Objective: Assessment of trauma-related dissociation has been historically challenging given its subjective nature and the lack of provider education around this topic. Recent work identified a promising neural biomarker of trauma-related dissociation, representing a significant step toward improved assessment and identification of dissociation. However, it is necessary to better understand clinical factors that may be associated with this biomarker.

Method: Participants were 65 women with histories of childhood maltreatment, posttraumatic stress disorder (PTSD), and varying levels of dissociation (e.g., co-occurring dissociative identity disorder, DID). Data were drawn from a previously published work that identified a model predicting Multidimensional Inventory of Dissociation severe pathological dissociation scores on the basis of neural functional connectivity. Here, we conducted a k-means cluster analysis to explore patterns in results of the prediction model. We then investigated differences among the clusters in a range of clinically-relevant variables.

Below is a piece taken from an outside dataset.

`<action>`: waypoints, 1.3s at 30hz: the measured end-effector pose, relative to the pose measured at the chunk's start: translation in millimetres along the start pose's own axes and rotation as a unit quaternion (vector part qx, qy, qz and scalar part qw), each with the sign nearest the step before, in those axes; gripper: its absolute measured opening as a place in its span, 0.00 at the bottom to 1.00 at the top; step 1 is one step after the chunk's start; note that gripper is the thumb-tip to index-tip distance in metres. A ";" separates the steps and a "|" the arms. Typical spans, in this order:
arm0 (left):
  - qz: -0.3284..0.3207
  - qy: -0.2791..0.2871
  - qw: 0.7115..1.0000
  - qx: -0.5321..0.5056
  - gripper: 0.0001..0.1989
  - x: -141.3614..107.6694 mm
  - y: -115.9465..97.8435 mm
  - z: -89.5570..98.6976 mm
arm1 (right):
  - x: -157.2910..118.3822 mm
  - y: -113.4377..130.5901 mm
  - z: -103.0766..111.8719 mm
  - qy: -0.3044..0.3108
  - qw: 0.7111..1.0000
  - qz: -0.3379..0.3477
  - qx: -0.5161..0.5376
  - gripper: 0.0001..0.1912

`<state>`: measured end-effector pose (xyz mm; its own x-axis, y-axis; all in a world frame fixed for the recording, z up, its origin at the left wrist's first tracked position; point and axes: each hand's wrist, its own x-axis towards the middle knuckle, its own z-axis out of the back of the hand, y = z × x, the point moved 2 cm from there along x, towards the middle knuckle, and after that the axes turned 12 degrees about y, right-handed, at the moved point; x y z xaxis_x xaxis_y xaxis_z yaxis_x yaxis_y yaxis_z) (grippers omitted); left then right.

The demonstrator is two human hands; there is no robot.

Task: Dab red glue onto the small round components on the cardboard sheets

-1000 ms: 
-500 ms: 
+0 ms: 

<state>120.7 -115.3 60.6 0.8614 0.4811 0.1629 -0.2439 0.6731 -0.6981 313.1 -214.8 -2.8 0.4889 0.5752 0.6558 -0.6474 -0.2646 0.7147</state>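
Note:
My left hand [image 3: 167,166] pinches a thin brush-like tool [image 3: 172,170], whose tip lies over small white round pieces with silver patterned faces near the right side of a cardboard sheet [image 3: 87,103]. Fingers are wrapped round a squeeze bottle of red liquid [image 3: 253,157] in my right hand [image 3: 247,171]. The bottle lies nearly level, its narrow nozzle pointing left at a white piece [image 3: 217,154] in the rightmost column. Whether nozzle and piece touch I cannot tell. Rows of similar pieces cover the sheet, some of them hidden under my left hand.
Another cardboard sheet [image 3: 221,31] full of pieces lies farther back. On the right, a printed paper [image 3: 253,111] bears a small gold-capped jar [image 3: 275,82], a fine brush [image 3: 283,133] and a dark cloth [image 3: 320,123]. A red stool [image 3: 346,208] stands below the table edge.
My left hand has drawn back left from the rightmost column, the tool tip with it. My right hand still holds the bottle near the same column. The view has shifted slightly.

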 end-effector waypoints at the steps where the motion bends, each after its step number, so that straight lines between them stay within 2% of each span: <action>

Results: The clustering analysis identified four distinct groups. The functional connectivity model best predicted those at the low (cluster 1, 82% PTSD) and high (cluster 3, 86% DID) ends of the self-reported dissociation scale. Cluster 2 also largely included participants with DID (67%), but the predictive model was less accurate for these individuals. Follow up analyses revealed that DID participants in cluster 2 reported lower levels of self-state intrusions, a type of DID-specific dissociation, compared to those in cluster 3.

Conclusions: The predictive performance of the functional connectivity biomarker is linked to DID-specific dissociation. This suggests that in the future functional connectivity signatures may improve accurate assessment of DID.

Clinical Impact Statement: The present study aimed to examine patterns in a previously identified brain signature of dissociation. We identified two distinct groups of individuals with dissociative identity disorder (DID) who differed in a DID-specific type of dissociation. These findings suggest that the brain signature of dissociation may be linked with DID-specific dissociation and underscore the importance of comprehensively evaluating dissociative symptoms. Dissociative symptoms are difficult to assess because the experience is highly subjective and because many providers do not receive training in dissociation. Objective, brain-based metrics to supplement self-reports would be invaluable in enhancing the assessment and treatment of trauma-related dissociation.